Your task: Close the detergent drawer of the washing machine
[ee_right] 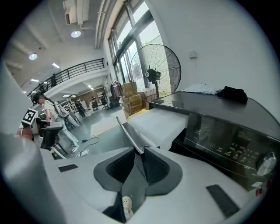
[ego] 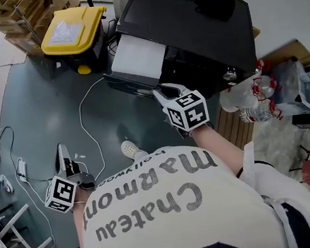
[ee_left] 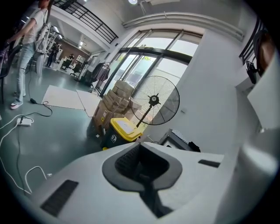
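The detergent drawer (ego: 138,56) sticks out, open, from the black washing machine (ego: 198,27). The right gripper (ego: 166,91) is at the drawer's front edge. Its fingers are a little apart, with the thin edge between their tips, not squeezed. The left gripper (ego: 61,149) hangs low over the floor (ego: 37,109), fingers together, holding nothing.

the right claw (ego: 162,92) sits at the front edge of the white detergent drawer (ego: 136,57) – pulled out of the black washing machine (ego: 197,21) just beyond it. the left claw (ego: 61,149) hangs low over the floor (ego: 36,103), well apart from the right one – a yellow-lidded bin (ego: 71,29) far ahead of it.
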A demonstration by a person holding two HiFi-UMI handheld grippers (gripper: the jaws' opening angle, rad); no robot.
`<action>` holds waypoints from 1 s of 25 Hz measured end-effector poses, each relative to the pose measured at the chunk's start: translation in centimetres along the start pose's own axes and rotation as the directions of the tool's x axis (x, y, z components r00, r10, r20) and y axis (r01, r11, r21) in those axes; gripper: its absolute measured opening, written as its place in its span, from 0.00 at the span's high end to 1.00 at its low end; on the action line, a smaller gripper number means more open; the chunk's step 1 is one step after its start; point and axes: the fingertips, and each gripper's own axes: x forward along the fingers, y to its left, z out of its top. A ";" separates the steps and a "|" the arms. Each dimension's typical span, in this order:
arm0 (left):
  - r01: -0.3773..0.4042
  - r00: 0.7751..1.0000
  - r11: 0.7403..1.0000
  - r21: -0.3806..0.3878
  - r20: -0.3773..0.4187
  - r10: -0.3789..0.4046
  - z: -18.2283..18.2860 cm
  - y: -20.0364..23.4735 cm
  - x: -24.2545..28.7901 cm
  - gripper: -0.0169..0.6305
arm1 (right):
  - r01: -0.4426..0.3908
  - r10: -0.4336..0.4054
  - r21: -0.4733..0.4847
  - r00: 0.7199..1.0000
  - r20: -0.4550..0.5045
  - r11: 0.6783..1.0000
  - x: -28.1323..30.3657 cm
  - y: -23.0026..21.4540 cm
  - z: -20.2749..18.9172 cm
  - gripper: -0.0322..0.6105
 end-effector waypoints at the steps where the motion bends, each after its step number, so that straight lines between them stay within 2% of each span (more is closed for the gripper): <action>1: -0.001 1.000 1.000 -0.007 -0.006 0.001 -0.1 0.3 0.2 0.96 | 0.005 -0.005 0.002 1.000 -0.001 1.000 0.0 -0.2 0.1 0.81; 7: 0.001 1.000 1.000 -0.022 -0.030 -0.001 -0.1 1.0 1.7 0.96 | 0.035 -0.035 0.017 0.999 -0.012 0.999 0.4 -1.0 0.3 0.81; 20: 0.027 1.000 0.999 -0.022 -0.003 -0.027 2.9 1.8 3.2 0.96 | 0.095 -0.094 0.044 0.995 -0.033 0.994 1.2 -1.8 0.4 0.80; 25: 0.049 0.999 0.999 -0.023 0.007 -0.049 4.2 2.4 3.9 0.96 | 0.152 -0.151 0.080 0.988 -0.025 0.985 1.5 -2.7 0.9 0.79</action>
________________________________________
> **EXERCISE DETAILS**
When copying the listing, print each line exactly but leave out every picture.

> **WRITTEN SOLUTION**
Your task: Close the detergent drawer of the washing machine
[ee_right] 
[ego] 
[ee_left] 
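The detergent drawer (ego: 138,56) sticks out, open, from the black washing machine (ego: 198,27). The right gripper (ego: 166,91) is at the drawer's front edge. Its fingers are a little apart, with the thin edge between their tips, not squeezed. The left gripper (ego: 61,149) hangs low over the floor (ego: 37,109), fingers together, holding nothing.

the right claw (ego: 162,92) sits at the front edge of the white detergent drawer (ego: 136,57) – pulled out of the black washing machine (ego: 197,21) just beyond it. the left claw (ego: 61,149) hangs low over the floor (ego: 36,103), well apart from the right one – a yellow-lidded bin (ego: 71,29) far ahead of it.
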A demonstration by a person holding two HiFi-UMI handheld grippers (gripper: the jaws' opening angle, rad); no robot.
`<action>` holds waypoints from 1 s of 25 Hz measured end-effector poses, each relative to the pose measured at the chunk's start: translation in centimetres along the start pose's own axes and rotation as the directions of the tool's x axis (x, y, z components r00, r10, r20) and y axis (r01, r11, r21) in those axes; gripper: its absolute measured opening, written as its place in its span, from 0.00 at the span's high end to 1.00 at its low end; on the action line, a smaller gripper number means more open; the chunk's step 1 is one step after its start; point and axes: the fingertips, and each gripper's own axes: x forward along the fingers, y to its left, z out of its top. A ";" separates the steps and a "|" the arms. Each dimension's typical span, in this order:
arm0 (left):
  - r01: -0.3773..0.4042
  - r00: 0.7751..1.0000
  - r11: 0.7403..1.0000
  - r21: -0.3806..0.3878
  - r20: -0.3773..0.4187
  - r10: -0.3789..0.4046
  - z: -18.2283..18.2860 cm
  - y: -20.0364..23.4735 cm
  - x: -24.2545..28.7901 cm
  - gripper: -0.0169..0.6305
arm1 (right):
  - r01: -0.4426..0.3908
  - r10: -0.4336..0.4054
  - r21: -0.4733..0.4847
  - r00: 0.7199..1.0000
  - r20: -0.4550..0.5045
  - r11: 0.6783..1.0000
  - x: -28.1323..30.3657 cm
  - y: -23.0026..21.4540 cm
  - z: -20.2749..18.9172 cm
  - gripper: -0.0322..0.6105
 end-effector waypoints at the steps where the motion bends, each after its step number, so that straight lines between them stay within 2% of each span (more is closed for the gripper): <action>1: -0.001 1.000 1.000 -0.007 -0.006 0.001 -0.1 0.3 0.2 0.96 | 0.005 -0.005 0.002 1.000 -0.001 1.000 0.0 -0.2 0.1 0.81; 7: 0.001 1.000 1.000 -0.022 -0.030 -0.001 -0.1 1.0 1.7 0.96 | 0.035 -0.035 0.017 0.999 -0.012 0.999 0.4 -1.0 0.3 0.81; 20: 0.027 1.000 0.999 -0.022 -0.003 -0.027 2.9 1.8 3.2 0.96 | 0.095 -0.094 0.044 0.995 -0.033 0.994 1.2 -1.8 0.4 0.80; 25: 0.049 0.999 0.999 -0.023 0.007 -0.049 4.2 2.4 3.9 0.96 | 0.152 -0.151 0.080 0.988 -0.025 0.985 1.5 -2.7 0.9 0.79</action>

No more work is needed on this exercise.